Coming to DVD tomorrow, Michelle Pfeiffer stars in
Cheri, a romantic period piece which amounts to Cougar Porn for the Romance Novel Fetishist in us all. In full disclosure, as a 31-year-old male, Fabio doesn’t grace the cover of any novel in my apartment- which may be one of the reasons I was disappointed and bored at times with this effort from veteran director
Stephen Frears (
The Queen,
Dangerous Liaisons).
The premise, based on a 1920 French novel, is fairly solid. Pfeiffer stars as the aging courtesan Lea de Lonval, basically the Paris Hilton of her day. Having pilfered her way to a life of opulence, France’s most famous seductress is about to retire her bed for good when her former rival Madam Peloux (Kathy Bates) asks Lea to tutor her rudderless son Cheri (Rupert Friend) on love and life.
With nothing else cooking, Lea invites Cheri to her summer mansion for a week of relaxation and ‘therapy,’ only to find the little bugger’s still hanging around six years later. Madam Peloux is more than a tad upset that her baby Cheri is now part of a scandalous winter-spring relationship, so she sets Cheri up for marriage to Edmee, the young daughter of another famous courtesan. Yes, apparently the tabloids must have had a jolly good time in pre-World War I France.
At first, Lea plays the breakup as cool as the female Fonze (complete with leather corset instead of leather jacket). Lea’s cool. Calm. Collected. After all, she’s bagged 1,001 men already, so what if she lost her little play thing? But a funny thing happens once Cheri’s gone- Lea realizes she hurts more than she’s ever hurt in her life. Somehow Cheri had made this lady of the night feel feel love for the first time.
Unsure of what to make of this newfound heartbreak, Lea tries to find comfort in the arms of a younger man. Meanwhile, Cheri attempts to reconcile the lack of passion he feels toward his new wife, as their love-making is put to shame by the retirement-home sexcapades he shared with Lea. The final act finds Cheri and Lea in a game of cat and mouse, as they crescendo towards rekindling the love they each feel for one another over those six scandalous years.
Of course, the main problem with the film is that those six lustful seasons of love amount to, literally, 60 seconds of film time. So, rather than seeing how this winter-spring relationship germinates, we’re told by narration that these lovers grew into the French Harold and Maude.

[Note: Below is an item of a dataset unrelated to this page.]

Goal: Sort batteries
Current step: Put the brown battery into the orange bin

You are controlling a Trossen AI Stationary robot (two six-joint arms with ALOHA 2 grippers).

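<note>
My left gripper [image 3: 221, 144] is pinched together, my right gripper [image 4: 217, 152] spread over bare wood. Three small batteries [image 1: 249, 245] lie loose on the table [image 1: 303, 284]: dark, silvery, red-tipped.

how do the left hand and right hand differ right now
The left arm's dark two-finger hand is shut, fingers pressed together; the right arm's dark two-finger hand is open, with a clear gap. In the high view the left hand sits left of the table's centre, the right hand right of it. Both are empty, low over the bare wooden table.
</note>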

It forms a shaky base for a feature-length film, and the audience is never truly invested in the destiny and fate of these two lovers. Instead, what's left can best be classified as perhaps the first installment of Cougar Porn- or wish fulfillment for aging women who want young studs to fawn over them for no apparent reason whatsoever.
Outside of obvious script issues; however, the film is solid in many ways. The production and costume design highlight a meticulous effort by Frears, while the score by Alexandre Desplat (
The Curious Case of Benjamin Button) is one of the year’s better efforts.
As one would expect, the biggest draw here is definitely Pfeiffer- who could score a Best Actress nod if the chips fall her way. In a role ripe with parallels to her own life as an aging actress, Pfeiffer does a brilliant job with the complex emotions Lea faces regarding her mortality and fading beauty. In fact, it’s hard to watch
Cheri without thinking how sad it will be for us all when the 51-year-old icon (which equates to 1,001 in starlet years) is set out to pasture in the hills of Hollywood. But, with this effort, Pfeiffer shows Hollywood that just because your looks may be dim slightly, there’s no reason to retire your bed.
In terms of DVD bonus material, this effort is rather dry. There’s a few deleted scenes and a Making of featurette.